What you need to do. Could you write out, exactly as they stand, only the lines in the listing below from the line with "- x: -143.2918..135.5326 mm" to the line with "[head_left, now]", both ends included, without the pictures?

:::

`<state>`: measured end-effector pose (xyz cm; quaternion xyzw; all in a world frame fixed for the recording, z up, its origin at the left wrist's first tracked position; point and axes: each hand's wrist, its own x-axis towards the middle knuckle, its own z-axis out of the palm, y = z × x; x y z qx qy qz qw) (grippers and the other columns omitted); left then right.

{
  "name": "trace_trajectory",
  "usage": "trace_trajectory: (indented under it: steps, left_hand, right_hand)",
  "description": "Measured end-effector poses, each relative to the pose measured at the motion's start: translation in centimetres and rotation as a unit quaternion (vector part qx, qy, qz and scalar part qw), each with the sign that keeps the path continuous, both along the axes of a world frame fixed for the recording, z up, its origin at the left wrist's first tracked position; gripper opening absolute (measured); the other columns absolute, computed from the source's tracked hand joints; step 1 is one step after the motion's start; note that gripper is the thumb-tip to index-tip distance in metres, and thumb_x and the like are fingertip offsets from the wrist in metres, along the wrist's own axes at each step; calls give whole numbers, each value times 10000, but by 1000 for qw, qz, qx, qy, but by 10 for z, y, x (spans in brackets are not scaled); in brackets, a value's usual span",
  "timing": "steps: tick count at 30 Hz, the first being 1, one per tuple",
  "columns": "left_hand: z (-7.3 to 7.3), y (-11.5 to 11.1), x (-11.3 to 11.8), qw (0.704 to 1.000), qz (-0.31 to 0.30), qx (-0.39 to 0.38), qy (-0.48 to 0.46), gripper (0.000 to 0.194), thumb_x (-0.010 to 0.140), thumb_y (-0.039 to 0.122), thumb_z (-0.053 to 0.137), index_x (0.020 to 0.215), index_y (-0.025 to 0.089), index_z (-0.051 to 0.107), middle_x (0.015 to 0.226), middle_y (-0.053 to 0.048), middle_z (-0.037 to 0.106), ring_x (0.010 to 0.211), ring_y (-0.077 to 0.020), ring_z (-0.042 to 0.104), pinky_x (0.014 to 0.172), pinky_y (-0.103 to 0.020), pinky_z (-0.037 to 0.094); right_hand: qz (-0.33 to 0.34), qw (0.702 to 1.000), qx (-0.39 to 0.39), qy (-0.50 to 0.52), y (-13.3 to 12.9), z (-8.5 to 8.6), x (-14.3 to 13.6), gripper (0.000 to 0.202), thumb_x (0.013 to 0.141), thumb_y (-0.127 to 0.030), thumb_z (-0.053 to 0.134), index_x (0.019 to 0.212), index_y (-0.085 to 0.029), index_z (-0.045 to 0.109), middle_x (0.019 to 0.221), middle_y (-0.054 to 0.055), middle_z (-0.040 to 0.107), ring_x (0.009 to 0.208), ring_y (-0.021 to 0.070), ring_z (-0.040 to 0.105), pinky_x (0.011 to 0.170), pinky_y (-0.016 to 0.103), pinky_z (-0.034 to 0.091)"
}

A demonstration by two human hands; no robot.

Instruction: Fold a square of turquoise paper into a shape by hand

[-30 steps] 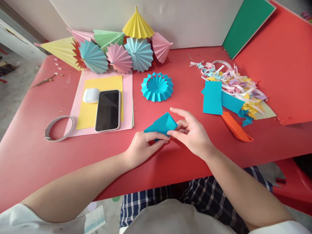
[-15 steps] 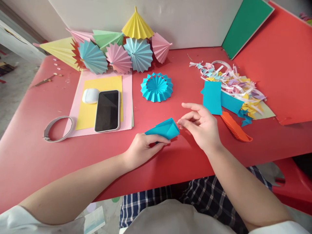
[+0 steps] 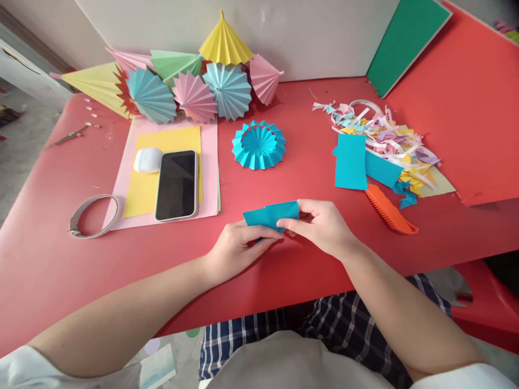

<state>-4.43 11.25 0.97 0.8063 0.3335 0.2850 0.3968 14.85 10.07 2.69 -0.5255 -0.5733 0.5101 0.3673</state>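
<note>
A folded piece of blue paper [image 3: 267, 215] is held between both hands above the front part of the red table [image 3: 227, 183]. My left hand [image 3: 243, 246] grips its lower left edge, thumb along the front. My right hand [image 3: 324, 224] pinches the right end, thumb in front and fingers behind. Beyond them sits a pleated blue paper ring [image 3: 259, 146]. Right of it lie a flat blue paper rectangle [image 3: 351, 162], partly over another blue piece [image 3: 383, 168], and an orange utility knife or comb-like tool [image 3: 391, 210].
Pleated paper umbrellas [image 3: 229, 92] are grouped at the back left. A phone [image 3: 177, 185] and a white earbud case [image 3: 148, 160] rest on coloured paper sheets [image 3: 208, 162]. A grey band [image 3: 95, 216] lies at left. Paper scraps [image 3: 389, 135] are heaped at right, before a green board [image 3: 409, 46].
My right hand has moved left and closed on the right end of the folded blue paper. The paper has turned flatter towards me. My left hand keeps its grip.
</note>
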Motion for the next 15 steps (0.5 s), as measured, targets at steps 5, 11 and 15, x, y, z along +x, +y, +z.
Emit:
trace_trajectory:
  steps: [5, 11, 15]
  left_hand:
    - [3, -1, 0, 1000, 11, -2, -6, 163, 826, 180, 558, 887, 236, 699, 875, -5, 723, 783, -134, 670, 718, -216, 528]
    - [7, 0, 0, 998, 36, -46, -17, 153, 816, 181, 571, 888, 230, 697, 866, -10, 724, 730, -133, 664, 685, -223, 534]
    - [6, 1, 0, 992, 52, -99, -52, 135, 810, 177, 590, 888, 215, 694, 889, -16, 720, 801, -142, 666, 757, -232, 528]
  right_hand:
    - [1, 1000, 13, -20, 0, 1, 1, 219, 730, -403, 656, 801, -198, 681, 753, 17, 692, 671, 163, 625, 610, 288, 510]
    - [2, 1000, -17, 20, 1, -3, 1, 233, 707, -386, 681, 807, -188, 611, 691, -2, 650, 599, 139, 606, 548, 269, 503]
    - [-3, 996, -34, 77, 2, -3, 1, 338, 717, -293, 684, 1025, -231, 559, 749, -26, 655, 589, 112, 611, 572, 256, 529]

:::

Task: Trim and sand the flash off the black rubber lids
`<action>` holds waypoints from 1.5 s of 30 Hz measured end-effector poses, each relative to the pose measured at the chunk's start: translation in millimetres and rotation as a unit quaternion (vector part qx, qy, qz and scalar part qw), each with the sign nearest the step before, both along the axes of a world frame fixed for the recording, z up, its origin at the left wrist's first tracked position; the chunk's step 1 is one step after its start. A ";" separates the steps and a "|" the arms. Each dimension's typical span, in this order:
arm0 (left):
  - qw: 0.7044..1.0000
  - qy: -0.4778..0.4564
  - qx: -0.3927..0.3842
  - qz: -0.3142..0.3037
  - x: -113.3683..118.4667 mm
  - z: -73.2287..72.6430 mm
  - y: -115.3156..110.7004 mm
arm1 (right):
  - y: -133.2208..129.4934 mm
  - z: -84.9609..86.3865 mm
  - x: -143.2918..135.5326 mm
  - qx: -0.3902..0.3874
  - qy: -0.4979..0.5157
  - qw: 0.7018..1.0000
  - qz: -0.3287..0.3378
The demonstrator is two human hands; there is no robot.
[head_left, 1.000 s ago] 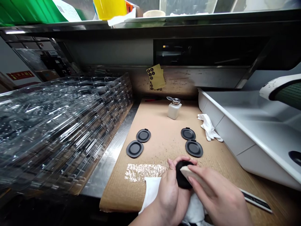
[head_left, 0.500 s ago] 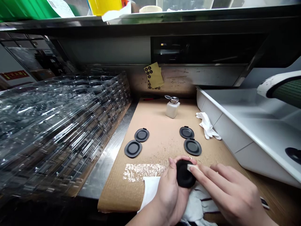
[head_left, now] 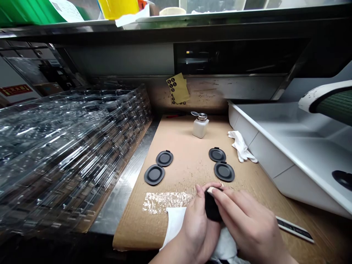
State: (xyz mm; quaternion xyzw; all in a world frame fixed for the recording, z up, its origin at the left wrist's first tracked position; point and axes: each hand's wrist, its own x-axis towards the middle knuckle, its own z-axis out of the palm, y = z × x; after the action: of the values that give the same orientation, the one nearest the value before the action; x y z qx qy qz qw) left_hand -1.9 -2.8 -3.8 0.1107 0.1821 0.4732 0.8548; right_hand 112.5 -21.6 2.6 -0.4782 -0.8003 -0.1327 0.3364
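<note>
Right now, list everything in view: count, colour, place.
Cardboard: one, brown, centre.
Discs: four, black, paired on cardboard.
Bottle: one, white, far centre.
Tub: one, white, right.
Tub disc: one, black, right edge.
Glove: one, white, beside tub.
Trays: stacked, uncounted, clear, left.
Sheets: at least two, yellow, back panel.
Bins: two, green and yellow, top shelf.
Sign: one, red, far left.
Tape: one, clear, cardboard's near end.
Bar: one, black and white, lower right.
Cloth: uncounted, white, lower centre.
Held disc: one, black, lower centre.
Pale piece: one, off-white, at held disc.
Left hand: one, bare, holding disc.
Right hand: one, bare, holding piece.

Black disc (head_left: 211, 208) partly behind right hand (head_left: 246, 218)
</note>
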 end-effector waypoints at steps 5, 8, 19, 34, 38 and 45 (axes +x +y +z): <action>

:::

Reply to the task.
  - x: -143.2918..135.5326 mm
  - qx: -0.3902..0.3874
  - qy: -0.4979..0.5157
  - qw: 0.7018..1.0000
  - qz: -0.3287..0.3378
The demonstrator is two human hands; there is no robot.
[head_left, 1.000 s ago] 
[head_left, 0.500 s ago] 
[head_left, now] 

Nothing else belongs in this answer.